Вскоре Хоакин и сирота решили узаконить свои отношения и пожениться, когда пройдет срок траура.
«Несчастная моя женушка, – записывал много лет спустя Хоакин в своей «Исповеди», – должна была не только любить меня и лечить, но и бороться с отвращением, которое я, без сомнения, ей внушал. Она никогда не жаловалась, никогда не давала мне это понять. Но как я мог не вызывать у нее отвращения, особенно после того, как я признался в зачумленности своей души, в гангрене своей ненависти? Она вышла за меня, как вышла бы за прокаженного – я в этом не сомневаюсь, – только по велению божественной своей благостности христианской жертвенности и духа самоотречения. Она жаждала спасти мою душу, а тем самым и свою через героизм святости. И она поистине была святой! И тем не менее она не излечила меня ни от Елены, ни от Авеля! Мало того – ее святость обернулась для меня новым поводом для угрызений совести, стала для меня вечным укором.

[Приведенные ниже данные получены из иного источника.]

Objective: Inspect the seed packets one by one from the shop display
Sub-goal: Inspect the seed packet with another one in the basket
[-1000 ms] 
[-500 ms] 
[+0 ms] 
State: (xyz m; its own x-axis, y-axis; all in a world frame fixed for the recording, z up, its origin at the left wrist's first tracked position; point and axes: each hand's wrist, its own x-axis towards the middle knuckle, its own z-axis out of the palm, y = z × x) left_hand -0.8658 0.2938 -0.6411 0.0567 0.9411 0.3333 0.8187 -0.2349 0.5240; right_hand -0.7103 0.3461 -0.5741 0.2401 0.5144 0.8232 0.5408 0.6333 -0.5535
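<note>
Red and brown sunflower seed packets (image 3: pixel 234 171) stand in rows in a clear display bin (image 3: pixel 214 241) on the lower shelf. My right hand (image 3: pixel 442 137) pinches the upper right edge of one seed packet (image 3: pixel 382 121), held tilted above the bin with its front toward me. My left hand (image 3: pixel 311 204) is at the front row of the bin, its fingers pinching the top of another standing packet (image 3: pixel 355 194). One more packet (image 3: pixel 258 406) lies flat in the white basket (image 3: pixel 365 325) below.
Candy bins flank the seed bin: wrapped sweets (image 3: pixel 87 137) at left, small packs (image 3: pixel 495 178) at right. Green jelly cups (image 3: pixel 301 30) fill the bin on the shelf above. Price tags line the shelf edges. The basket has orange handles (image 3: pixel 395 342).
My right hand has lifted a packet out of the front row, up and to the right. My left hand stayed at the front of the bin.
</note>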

Ее кротость выводила меня из себя. Иной раз – да простит мне бог! – я предпочел бы видеть ее злой, разгневанной, презирающей».
VIII
Между тем слава Авеля продолжала расти и распространяться. Он стал одним из самых почитаемых художников Испании, молва о нем перешагнула границы. И эта растущая слава отзывалась в душе Хоакина острой болью. «Да, Авель очень рассудочный художник, отлично владеет техникой, эрудит, превосходно знает свое ремесло», – говаривал он о своем друге тоном, смахивавшим на змеиное шипение. Восхваляя Авеля, он стремился опорочить его.
Хоакин считал себя художником, настоящим поэтом в медицине, гениальным экспериментатором, творцом, человеком редчайшей интуиции и потому мечтал оставить клиентуру, чтобы всецело отдаться чистой науке – теоретической патологии, исследованию. Но ведь клиентура давала ему столько денег!..
«И тем не менее вовсе не заработки, – говорится в «Исповеди», – были главным препятствием на пути к научному исследованию. К науке тянуло меня желание славы и почета, стремление завоевать имя ученого, которое бы затмило имя художника Авеля! В сущности, мной руководило стремление наказать Елену, отомстить за себя, отомстить им обоим, а заодно и всем прочим; так завязался узел самых безумных моих мечтаний. Но, с другой стороны, эта нечистая страсть, избыток злобы и ненависти лишали меня спокойствия духа. Нет, душа моя не была подготовлена для научных штудий, которые требуют ее всю целиком, чистой и уравновешенной. Клиентура отвлекала меня.
Клиентура отвлекала меня, но подчас я вздрагивал при мысли о том, что состояние рассеяния и беспокойства, в котором держала меня моя страсть, помешает мне оказать должную помощь моим несчастным пациентам. Как-то произошел со мной случай, который буквально перевернул мне душу. Я лечил одну даму, заболевшую серьезной болезнью, далеко, однако, не смертельной. По какому-то совпадению вышло так, что с этой дамы Авель сделал портрет, портрет превосходный, одни из лучших его портретов – из тех, что наверняка войдут в число самых удачных его вещей. Так вот, портрет этот был первым, что бросилось мне в глаза, едва я вошел в дом этой дамы. На портрете она была совершенно живой – куда более живой, чем та страдающая плоть, что лежала в постели. Портрет, казалось, говорил мне: «Взгляни? Он дал мне жизнь. А вот посмотрим, сумеешь ли ты продлить жизнь моего двойника, там внизу, подо мною». И, сидя рядом с больной, выслушивая ее и считая пульс, я видел перед собой только другую – ту, что на портрете. Я был глух и слеп ко всему, и больная вскоре умерла; я позволил ей умереть; всему виной была моя слепота, моя преступная невнимательность. Я почувствовал ужас и отвращение к самому себе, к своему ничтожеству.